The Company undertakes to provide, free of charge, to stockholders of the Company's Common Stock, copies of the Information Statement, Quarterly Reports and Annual Reports, on a continuing basis, so long as the stockholder agrees to keep such documents confidential. In the event a stockholder will not agree to keep such documents confidential, the Company undertakes to make the Information Statement, Quarterly Reports and Annual Reports available for inspection during normal business hours at its corporate headquarters. See AMIS Holdings, SEC No-Action Letter (July 30, 2001).
Because of the limited number of unrelated public investors, the lack of trading interest in the Company's securities, and the nature of the Company as a regulated bank holding company and as a shell of the state-and-federally-regulated Bank, we believe that neither the public interest nor the protection of investors will be furthered by requiring the Company to meet the registration requirements of the Exchange Act. We respectfully request that you issue an order pursuant to Section 12(h) of the Exchange Act, or otherwise take a no-action position, relieving the Company from registering under Section 12(g) of the Exchange Act its Common Stock upon the attainment of the 500 stockholder threshold.
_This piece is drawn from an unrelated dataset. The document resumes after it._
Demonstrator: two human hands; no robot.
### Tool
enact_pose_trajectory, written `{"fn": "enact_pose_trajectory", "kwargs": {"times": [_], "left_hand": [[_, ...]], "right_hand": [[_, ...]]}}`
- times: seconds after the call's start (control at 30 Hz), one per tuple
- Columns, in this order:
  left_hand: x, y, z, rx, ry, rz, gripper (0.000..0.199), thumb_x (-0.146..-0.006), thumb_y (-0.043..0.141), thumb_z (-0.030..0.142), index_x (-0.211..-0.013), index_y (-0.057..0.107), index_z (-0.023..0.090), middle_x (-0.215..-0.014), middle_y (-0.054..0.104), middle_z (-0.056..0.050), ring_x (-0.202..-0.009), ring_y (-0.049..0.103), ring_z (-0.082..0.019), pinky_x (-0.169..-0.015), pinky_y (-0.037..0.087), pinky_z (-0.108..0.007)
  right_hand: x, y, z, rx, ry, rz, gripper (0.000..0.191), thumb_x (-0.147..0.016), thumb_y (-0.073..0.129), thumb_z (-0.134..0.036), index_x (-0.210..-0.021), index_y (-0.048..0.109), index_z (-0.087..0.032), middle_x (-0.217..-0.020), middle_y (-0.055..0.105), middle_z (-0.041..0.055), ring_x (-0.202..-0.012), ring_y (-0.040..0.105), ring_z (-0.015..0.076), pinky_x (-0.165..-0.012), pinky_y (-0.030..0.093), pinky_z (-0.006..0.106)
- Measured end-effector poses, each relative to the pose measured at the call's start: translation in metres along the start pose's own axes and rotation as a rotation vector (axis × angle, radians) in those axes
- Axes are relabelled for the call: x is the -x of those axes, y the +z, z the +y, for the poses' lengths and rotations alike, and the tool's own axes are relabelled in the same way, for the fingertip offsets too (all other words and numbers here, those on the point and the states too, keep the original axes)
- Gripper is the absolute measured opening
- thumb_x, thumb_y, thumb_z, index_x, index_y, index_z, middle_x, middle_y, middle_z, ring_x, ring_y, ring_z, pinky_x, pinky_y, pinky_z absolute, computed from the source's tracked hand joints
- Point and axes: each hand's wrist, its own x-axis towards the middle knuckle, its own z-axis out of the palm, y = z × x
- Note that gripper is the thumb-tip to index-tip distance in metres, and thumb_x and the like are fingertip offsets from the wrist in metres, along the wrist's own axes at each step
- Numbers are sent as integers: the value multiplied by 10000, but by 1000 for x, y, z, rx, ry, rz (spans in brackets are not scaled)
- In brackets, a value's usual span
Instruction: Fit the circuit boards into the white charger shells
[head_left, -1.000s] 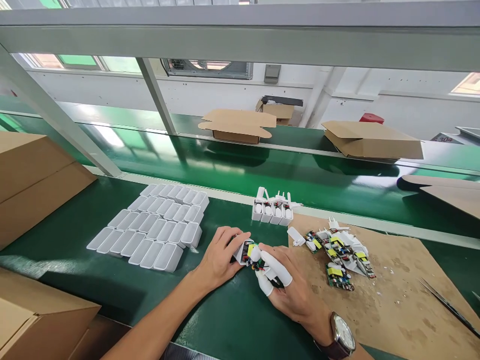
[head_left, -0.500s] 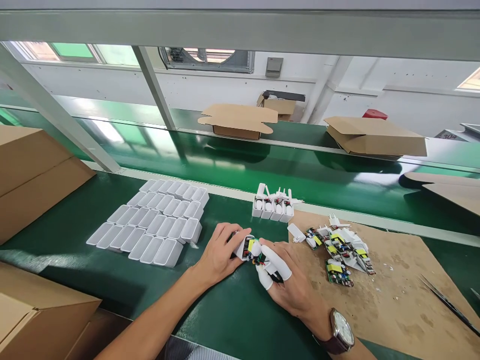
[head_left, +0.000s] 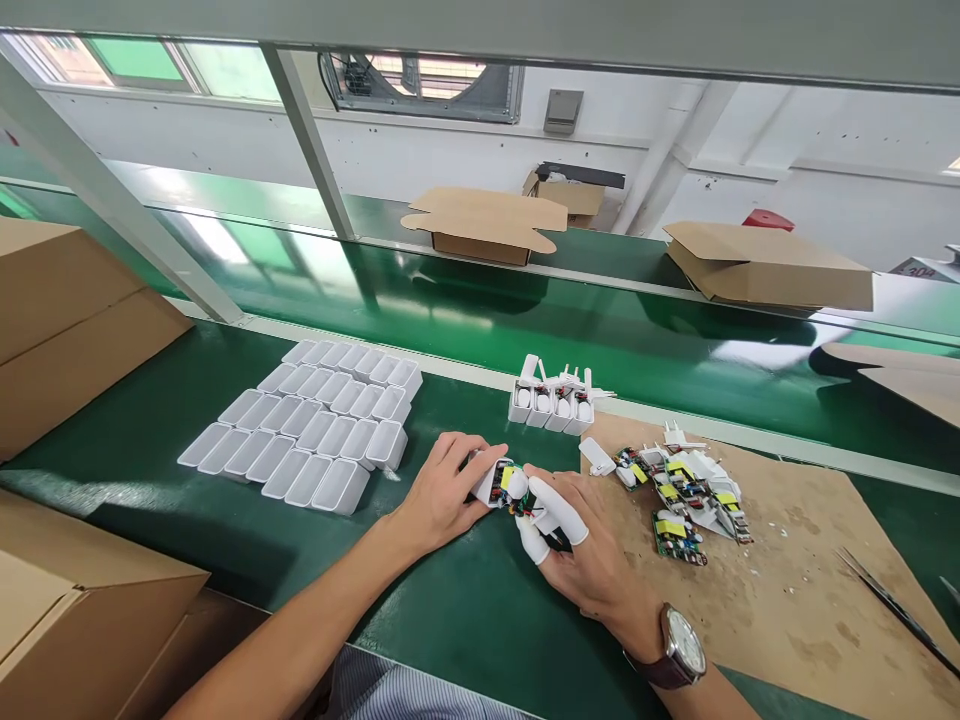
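My left hand (head_left: 454, 485) is closed around a white plastic case (head_left: 484, 485) lying on its side, its mouth facing right. A circuit board (head_left: 508, 485) with a yellow-wrapped part sits partly inside that mouth. My right hand (head_left: 574, 540), with white finger covers on some fingers, grips the board's right end; part of the board is hidden behind those fingers. To the left stand rows of white cases (head_left: 300, 425). Beyond my hands is a short row of cases (head_left: 551, 400) with boards and white plug pieces sticking out.
A brown cardboard sheet (head_left: 795, 580) on the right carries a pile of circuit boards (head_left: 686, 490) and tweezers (head_left: 892, 600). Cardboard boxes (head_left: 82, 610) stand on the left. Behind the bench runs a green conveyor belt (head_left: 450, 310), with opened cartons (head_left: 487, 215) on the ledge past it.
The view has tilted and shifted slightly, so the background sits higher in the picture. Both hands keep their hold on the case and the board, with little visible movement between them.
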Motion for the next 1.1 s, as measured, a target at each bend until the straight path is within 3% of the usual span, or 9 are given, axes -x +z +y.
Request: {"fn": "enact_pose_trajectory", "kwargs": {"times": [1.1], "left_hand": [[1,-2,1,6,-8,-21,562,-952,654,245,-1482,471,199,-1187,622,-139,-1069,548,-285,-920,531,-445]], "right_hand": [[-1,1,0,28,-38,4,663,-955,576,-81,-1564,369,-243,-1265,705,120,-1048,667,279,-903,594,486]]}}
In accordance with Release No. 33-6269 (available December 5, 1980), seven additional copies of this letter are enclosed. If for any reason you do not concur with our conclusions, we would appreciate the opportunity to confer with the members of the Staff by telephone prior to any written response to this letter, or if we may otherwise be of assistance, please telephone the undersigned or Eugene J. Rudnik at (630) 571-7711.
Very truly yours,
KEMP & GRZELAKOWSKI, LTD.
James J. Kemp, Jr.
cc: Robert Barkei, Marengo Bancshares, Inc.
Brian DiBona, Marengo Bancshares, Inc.